Могу сказать с уверенностью, что инициатором и автором этой резолюции был Дан. Резолюция, конечно, обвиняла в событиях большевиков, но она указывала, что на почве этих событий под лозунгами «установления революционного порядка» растет контрреволюция, пролагающая дорогу к военной диктатуре. В пункте втором подчеркивалось требование применять исключительные меры лишь к отдельным лицам, но не к партиям – при соблюдении достаточных судебных гарантий. Пункт же третий и последний был даже посвящен не «беспорядкам», а высокой политике: он показывал, что меньшевистские лидеры уразумели ныне причину кризиса и желают смотреть в корень; пункт третий требовал, чтобы были безотлагательно осуществлены все мероприятия, указанные революционной демократией в лице Всероссийского Советского съезда… Все это, как мне кажется, было очень существенно; дальнейшее находилось в непосредственной связи с такой позицией официального меньшевизма.
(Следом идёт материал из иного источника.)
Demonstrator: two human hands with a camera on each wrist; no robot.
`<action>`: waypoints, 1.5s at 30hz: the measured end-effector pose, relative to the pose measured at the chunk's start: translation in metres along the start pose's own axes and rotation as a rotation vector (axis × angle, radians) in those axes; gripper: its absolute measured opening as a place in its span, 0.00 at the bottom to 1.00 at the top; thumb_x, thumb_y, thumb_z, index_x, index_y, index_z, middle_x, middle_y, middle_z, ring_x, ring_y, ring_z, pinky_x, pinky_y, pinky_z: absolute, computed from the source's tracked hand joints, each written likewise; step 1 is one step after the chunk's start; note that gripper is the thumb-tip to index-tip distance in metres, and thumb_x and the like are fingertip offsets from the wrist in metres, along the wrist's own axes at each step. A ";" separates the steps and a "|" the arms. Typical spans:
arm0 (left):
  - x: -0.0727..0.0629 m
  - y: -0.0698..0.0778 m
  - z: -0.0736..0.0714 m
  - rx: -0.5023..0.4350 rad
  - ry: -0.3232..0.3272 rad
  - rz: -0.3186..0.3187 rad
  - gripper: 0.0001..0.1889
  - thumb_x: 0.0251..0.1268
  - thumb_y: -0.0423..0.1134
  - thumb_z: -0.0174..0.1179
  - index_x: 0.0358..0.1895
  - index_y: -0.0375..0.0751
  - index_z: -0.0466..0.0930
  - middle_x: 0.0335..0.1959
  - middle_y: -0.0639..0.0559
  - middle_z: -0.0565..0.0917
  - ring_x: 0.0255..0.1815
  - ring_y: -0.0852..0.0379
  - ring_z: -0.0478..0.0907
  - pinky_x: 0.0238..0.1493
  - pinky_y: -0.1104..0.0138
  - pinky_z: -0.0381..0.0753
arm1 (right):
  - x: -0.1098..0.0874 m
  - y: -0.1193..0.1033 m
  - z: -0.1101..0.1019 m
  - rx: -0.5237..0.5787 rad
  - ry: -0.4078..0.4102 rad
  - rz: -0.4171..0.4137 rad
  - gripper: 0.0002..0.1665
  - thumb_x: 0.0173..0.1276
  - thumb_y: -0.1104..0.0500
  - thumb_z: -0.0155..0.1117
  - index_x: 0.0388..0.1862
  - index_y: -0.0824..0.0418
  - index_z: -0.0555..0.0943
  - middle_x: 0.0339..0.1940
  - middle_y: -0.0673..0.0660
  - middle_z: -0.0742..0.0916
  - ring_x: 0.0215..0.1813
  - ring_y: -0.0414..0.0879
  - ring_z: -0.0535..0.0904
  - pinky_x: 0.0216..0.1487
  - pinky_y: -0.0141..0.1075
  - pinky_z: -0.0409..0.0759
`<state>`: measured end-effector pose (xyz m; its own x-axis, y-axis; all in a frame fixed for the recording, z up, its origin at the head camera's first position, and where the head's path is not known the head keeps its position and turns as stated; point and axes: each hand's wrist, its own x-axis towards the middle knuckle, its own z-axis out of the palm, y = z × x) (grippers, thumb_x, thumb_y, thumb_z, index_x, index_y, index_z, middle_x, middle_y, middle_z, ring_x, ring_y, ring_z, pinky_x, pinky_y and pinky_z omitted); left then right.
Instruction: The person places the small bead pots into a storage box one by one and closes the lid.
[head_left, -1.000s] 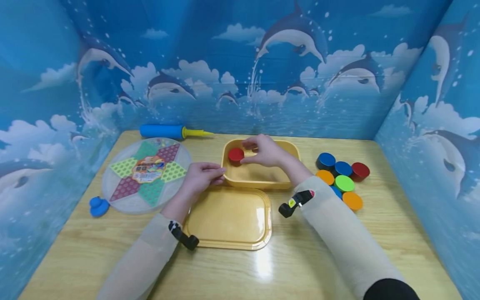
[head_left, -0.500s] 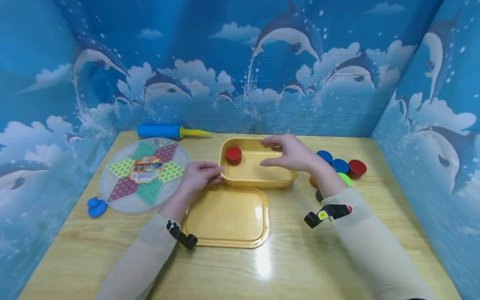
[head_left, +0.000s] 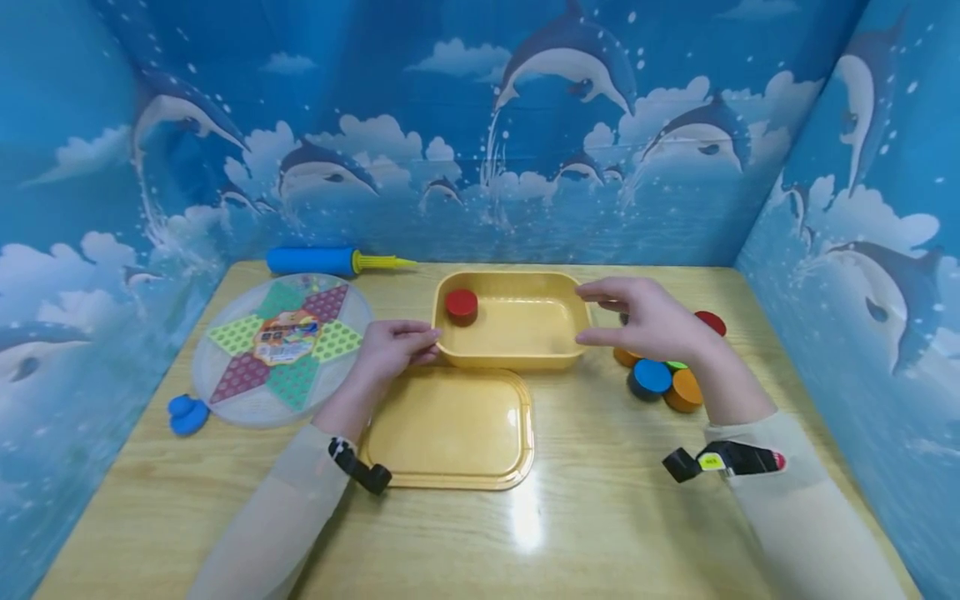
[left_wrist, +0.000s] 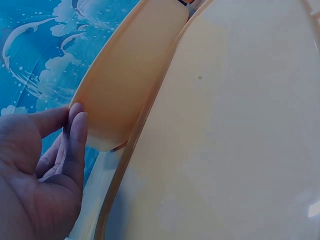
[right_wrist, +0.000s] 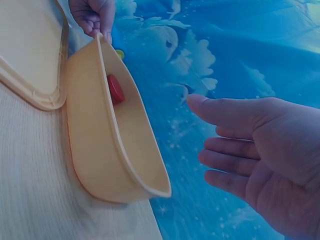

В пятницу, 7-го, вслед за верховодами правящего советского блока спозаранку собралось и Временное правительство… Оно начало заседать уже около половины девятого. Не знаю, было ли это заседание бурно, но оно, во всяком случае, было «драматично». Ибо дело шло об изнасиловании премьера революции, мечтательного интеллигента и гуманного помещика, кн. Львова.
Кампания, несомненно, была подготовлена ночью, на квартире Скобелева. На платформе только что изложенной резолюции «марксистская» часть правящей группы в ночном заседании, видимо, успела объединить всю «звездную палату». В этом заседании «звездная палата» постановила провозгласить решительное и неуклонное выполнение демократической программы, предписанной съездом. И было решено предъявить соответствующую декларацию буржуазной части кабинета.